- [Action item] Within the entries below, please retype exactly the lines starting with the line that has "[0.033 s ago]" and going on through the line that has "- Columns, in", but not the pictures.

- [Records provided]

+--

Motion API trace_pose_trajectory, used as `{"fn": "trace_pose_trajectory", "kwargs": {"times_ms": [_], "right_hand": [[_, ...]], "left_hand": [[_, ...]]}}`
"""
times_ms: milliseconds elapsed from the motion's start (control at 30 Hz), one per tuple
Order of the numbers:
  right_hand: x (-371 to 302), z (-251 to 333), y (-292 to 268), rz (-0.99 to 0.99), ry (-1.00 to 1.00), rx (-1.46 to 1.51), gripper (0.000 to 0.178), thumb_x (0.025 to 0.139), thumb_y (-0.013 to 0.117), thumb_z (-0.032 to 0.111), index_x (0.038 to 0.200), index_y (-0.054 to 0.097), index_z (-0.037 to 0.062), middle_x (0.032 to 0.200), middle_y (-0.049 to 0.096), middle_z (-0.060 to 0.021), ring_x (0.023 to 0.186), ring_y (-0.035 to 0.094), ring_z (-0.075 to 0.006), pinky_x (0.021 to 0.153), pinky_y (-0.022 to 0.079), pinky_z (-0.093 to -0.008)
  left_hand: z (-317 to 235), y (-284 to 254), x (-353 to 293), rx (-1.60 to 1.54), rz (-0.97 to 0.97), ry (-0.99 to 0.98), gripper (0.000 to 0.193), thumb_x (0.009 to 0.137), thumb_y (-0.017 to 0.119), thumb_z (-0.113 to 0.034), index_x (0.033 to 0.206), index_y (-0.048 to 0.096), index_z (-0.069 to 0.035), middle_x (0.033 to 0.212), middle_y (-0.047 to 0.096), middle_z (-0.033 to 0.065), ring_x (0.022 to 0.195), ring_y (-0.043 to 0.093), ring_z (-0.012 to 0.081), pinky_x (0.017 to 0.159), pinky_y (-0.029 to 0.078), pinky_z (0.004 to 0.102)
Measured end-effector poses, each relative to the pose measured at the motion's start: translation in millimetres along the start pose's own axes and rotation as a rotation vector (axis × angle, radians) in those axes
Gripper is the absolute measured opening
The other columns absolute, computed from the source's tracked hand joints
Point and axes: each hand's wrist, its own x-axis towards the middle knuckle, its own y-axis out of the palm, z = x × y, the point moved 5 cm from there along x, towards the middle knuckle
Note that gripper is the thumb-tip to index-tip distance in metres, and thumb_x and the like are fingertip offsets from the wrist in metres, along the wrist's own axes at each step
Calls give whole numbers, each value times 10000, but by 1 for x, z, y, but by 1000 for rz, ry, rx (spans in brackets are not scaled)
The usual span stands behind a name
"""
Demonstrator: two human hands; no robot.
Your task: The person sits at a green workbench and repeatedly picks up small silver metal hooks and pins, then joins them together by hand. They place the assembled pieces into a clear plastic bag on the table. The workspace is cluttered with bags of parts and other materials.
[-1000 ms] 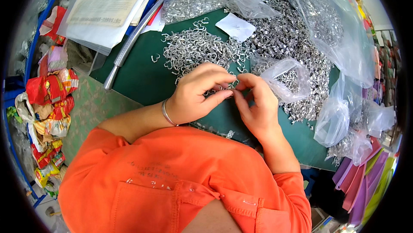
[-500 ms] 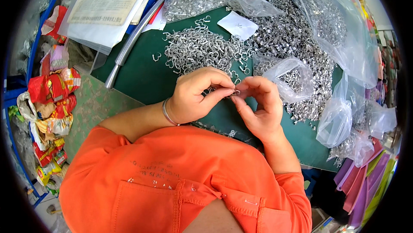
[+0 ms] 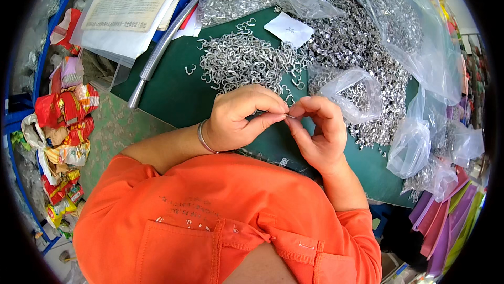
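My left hand (image 3: 242,115), with a silver bangle (image 3: 206,138) at its wrist, pinches thumb against forefinger. Facing it, my right hand (image 3: 321,130) pinches too, and the fingertips almost meet. Between them shows a sliver of a small metal piece (image 3: 290,116); most of it is hidden by the fingers. Just beyond the hands, on the green table (image 3: 173,106), lies a heap of silvery curved metal clips (image 3: 239,61). To the right spreads a larger heap of small shiny metal pieces (image 3: 386,82). An open clear bag (image 3: 362,95) with curved clips inside rests on that heap.
Clear bags of metal parts (image 3: 239,3) stand at the back, with a white paper slip (image 3: 289,29) in front. Printed sheets (image 3: 126,8) and a metal tube (image 3: 165,48) lie back left. Small knotted bags (image 3: 409,147) sit at the right edge. Colourful wrappers (image 3: 65,108) hang at the left.
The fingertips have shifted slightly, and the small metal piece between them now shows as a thin edge. Both hands stay in nearly the same place.
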Motion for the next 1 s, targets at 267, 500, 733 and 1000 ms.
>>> {"fn": "trace_pose_trajectory", "kwargs": {"times_ms": [267,500,733,1000], "right_hand": [[-1,0,-1,1,3,10,389,736,695,-125,1072,550,4,852,627,-96,746,636,-191,676,521,-285],[4,5,-2,-1,-48,9,339,717,695,-135,1006,582,1,848,629,-96,762,636,-206,676,518,-292],[5,8,-3,-94,34,-4,314,719,658,-159,981,582,-4,860,629,-98,783,635,-204,661,519,-290],[10,2,-4,30,31,-550,201,755,631,-65,928,597,31,856,638,-119,747,622,-324,654,519,-361]], "left_hand": [[-2,0,1,-33,-19,-4,230,723,750,79,900,625,-1,895,682,141,815,676,234,690,542,316],[-3,1,2,18,8,11,212,704,761,68,871,658,-11,888,672,128,783,661,232,678,534,304],[-4,0,1,33,47,29,190,736,725,82,879,640,-11,920,668,141,821,664,229,695,540,310],[25,-4,-9,-668,-166,-470,184,932,473,25,1116,491,16,986,614,166,787,667,202,606,563,274]]}}
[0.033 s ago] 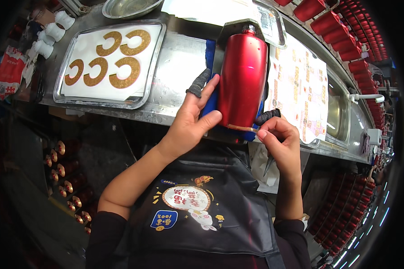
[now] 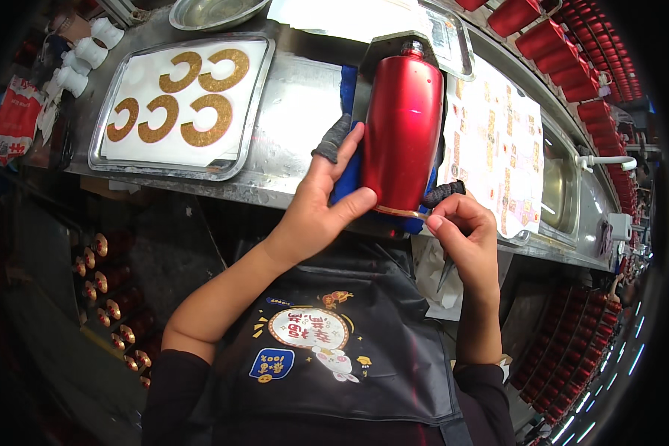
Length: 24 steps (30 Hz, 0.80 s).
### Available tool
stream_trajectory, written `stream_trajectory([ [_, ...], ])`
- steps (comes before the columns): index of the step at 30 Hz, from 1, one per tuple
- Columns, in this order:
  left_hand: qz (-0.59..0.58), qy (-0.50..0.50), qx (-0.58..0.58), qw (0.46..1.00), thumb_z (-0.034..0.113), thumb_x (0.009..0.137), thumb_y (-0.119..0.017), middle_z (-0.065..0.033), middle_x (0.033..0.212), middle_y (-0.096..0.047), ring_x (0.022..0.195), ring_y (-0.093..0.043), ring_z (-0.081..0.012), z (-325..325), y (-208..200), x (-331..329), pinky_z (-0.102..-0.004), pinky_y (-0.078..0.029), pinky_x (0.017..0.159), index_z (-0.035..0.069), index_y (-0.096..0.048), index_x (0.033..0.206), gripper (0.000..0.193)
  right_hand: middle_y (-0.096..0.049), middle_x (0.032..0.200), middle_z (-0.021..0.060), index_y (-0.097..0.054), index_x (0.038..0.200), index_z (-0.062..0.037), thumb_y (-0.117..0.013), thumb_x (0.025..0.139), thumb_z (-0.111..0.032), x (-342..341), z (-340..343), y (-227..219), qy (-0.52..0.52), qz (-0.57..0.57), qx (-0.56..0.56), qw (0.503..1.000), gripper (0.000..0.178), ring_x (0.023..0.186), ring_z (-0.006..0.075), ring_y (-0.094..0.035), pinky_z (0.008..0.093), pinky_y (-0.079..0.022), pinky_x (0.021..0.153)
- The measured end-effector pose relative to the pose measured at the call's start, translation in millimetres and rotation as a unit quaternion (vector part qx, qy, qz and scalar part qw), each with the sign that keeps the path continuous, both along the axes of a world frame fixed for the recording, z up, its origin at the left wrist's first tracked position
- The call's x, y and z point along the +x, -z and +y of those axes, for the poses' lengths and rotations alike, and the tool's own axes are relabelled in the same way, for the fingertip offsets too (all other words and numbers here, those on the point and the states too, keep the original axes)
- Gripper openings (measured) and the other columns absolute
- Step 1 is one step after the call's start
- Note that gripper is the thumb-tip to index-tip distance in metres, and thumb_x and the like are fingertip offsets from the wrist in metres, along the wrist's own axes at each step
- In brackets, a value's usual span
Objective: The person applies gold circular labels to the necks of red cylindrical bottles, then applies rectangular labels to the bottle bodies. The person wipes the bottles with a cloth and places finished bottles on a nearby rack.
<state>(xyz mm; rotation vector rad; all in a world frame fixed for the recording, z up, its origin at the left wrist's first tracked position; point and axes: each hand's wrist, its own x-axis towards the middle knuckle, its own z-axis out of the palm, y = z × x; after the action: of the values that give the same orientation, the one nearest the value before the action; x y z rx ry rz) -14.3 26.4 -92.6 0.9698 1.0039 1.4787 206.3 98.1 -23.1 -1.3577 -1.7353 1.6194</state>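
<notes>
A glossy red bottle with a bare threaded neck lies in a dark holder lined with blue cloth, its base toward me. My left hand steadies its left side, thumb on the lower edge, a dark cover on one fingertip; some fingers are hidden. A thin gold strip runs along the bottle's base. Its right end is pinched between thumb and finger of my right hand, which also wears a dark finger cover. A slim pointed tool sticks out below that hand.
Left of the bottle, a metal tray holds several gold C-shaped pieces on white backing. To the right lie printed sticker sheets and a sink with a white tap. Racks of red bottles stand around.
My left thumb has slid slightly right onto the bottle's lower edge, and the left hand has shifted a little. The right hand and the strip look the same.
</notes>
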Motion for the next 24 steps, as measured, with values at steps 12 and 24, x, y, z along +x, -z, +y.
stream_trajectory([
  [12,0.105,-0.013,0.006,0.994,0.014,0.091,-0.077,-0.0204,0.166,-0.025,0.153,-0.027,-0.0265,0,-1,5,-0.0376,-0.024,0.123,-0.004,-0.013,0.16,0.096,-0.055,0.071,-0.0074,-0.064,0.082,-0.0037,-0.07,0.09,-0.007,-7,-2,-3,0.002,-0.003,0.005,1.0,0.011,0.06,-0.0016,-0.045,0.0181,-0.03,0.054],
  [24,-0.045,0.019,0.001,0.999,0.004,0.098,-0.061,-0.0174,0.168,-0.021,0.156,-0.019,-0.0267,0,6,-2,-0.0408,-0.014,0.126,0.001,-0.01,0.161,0.081,-0.058,0.072,-0.0073,-0.064,0.082,-0.0027,-0.07,0.09,-0.008,-2,2,6,-0.012,-0.018,0.037,0.999,0.011,0.065,-0.0018,-0.046,0.0174,-0.032,0.059],
])
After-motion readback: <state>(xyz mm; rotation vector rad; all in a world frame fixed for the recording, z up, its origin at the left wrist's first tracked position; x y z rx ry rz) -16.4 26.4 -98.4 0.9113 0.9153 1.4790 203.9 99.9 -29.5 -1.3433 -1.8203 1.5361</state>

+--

- [Result below]
[0.033 s ago] 
[now] 
Length: 24 steps (30 Hz, 0.80 s).
### Available tool
stream_trajectory, written `stream_trajectory([ [_, ...], ])`
- steps (comes before the columns): index of the step at 30 Hz, from 1, one per tuple
- Columns, in this order:

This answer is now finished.